Do you know what many of those studies have shown? The kids whose parents decide to skip their child’s MMR vaccine have worse health outcomes and are more prone to various illnesses than their vaccinated counterparts. So it is more than simply protecting our communities from easily immunized diseases like measles, mumps, and rubella.

But you would not know that with Republican officials calling vaccines “sorcery,” and saying childhood illnesses like measles are easily treated with “antibiotics and that kind of stuff.” Meanwhile the COVID-19 pandemic has given Republican leadership, like Sen. Ron Johnson of Wisconsin, a renewed license to misinform the public about the efficacy and importance of vaccines. This kind of right-wing anti-science propaganda has led to new measles outbreaks in various communities over the past few years. These are outbreaks that many infectious disease specialists thought we were long passed in our country.
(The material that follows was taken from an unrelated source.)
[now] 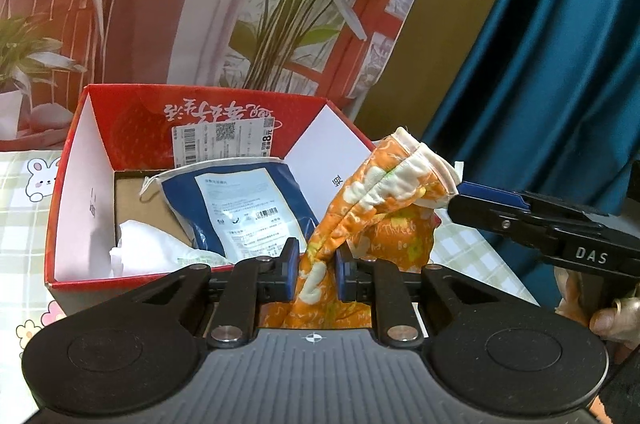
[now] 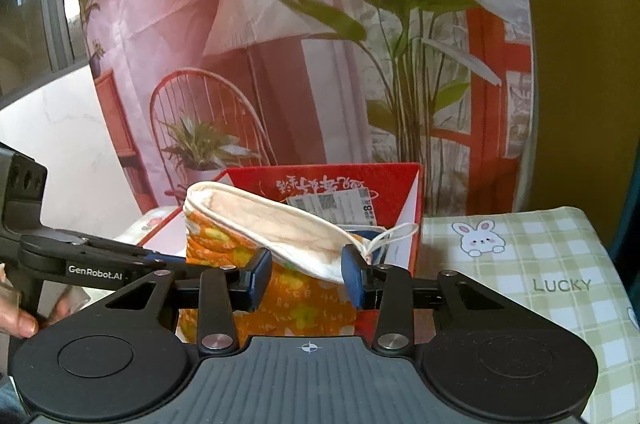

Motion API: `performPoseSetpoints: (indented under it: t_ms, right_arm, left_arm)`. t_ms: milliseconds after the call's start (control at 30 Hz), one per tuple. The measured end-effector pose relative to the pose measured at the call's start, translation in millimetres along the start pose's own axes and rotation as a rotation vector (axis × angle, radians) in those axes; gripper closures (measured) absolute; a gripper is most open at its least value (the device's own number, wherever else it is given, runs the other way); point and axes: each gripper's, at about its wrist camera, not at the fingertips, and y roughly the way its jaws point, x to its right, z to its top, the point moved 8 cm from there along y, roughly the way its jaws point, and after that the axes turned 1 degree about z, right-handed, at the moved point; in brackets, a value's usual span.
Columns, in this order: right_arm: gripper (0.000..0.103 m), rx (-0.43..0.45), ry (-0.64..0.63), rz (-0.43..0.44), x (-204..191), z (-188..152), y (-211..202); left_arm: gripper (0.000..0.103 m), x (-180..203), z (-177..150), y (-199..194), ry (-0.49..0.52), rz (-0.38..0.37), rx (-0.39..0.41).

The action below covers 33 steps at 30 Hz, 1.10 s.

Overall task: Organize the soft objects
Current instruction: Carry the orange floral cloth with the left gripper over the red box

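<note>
An orange oven mitt (image 1: pixel 384 192) with white patches and a cream-lined cuff hangs just in front of an open red box (image 1: pixel 68 184). My left gripper (image 1: pixel 318 272) is shut on the mitt's lower end, cloth bunched between its blue pads. My right gripper (image 2: pixel 308 280) holds the cuff of the mitt (image 2: pixel 280 220), with both pads against the cloth. In the left wrist view it reaches in from the right, tip at the cuff (image 1: pixel 460 192). The left gripper's arm (image 2: pixel 100 260) enters the right wrist view from the left, its tip hidden behind the mitt.
The red box (image 2: pixel 400 172) holds a blue packet (image 1: pixel 248 200) with a white label and a white soft bundle (image 1: pixel 148 252). It stands on a green checked tablecloth (image 2: pixel 540 264) with rabbit prints. A printed backdrop hangs behind, and a teal curtain (image 1: pixel 540 44) hangs at the right.
</note>
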Motion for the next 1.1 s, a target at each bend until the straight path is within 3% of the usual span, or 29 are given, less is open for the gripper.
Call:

Since 2012, Ohio’s school age children’s vaccination rates have dropped. In 2012, children entering the Ohio school system were vaccinated against the measles at a 96.1%. In the 2020-2021 class, that number was 89.6%. The largest decrease has come since 2019. Spokesperson for Columbus Public Health Kelli Newman told ArsTechnica, “MMR vaccines are very safe and highly effective at preventing measles. We offer walk-in MMR vaccines at Columbus Public Health Monday through Friday every week. We have not seen an uptick here on MMR vaccinations yet from what we usually do, but that is not indicative of uptake overall since we do not know what is being given by providers in the community."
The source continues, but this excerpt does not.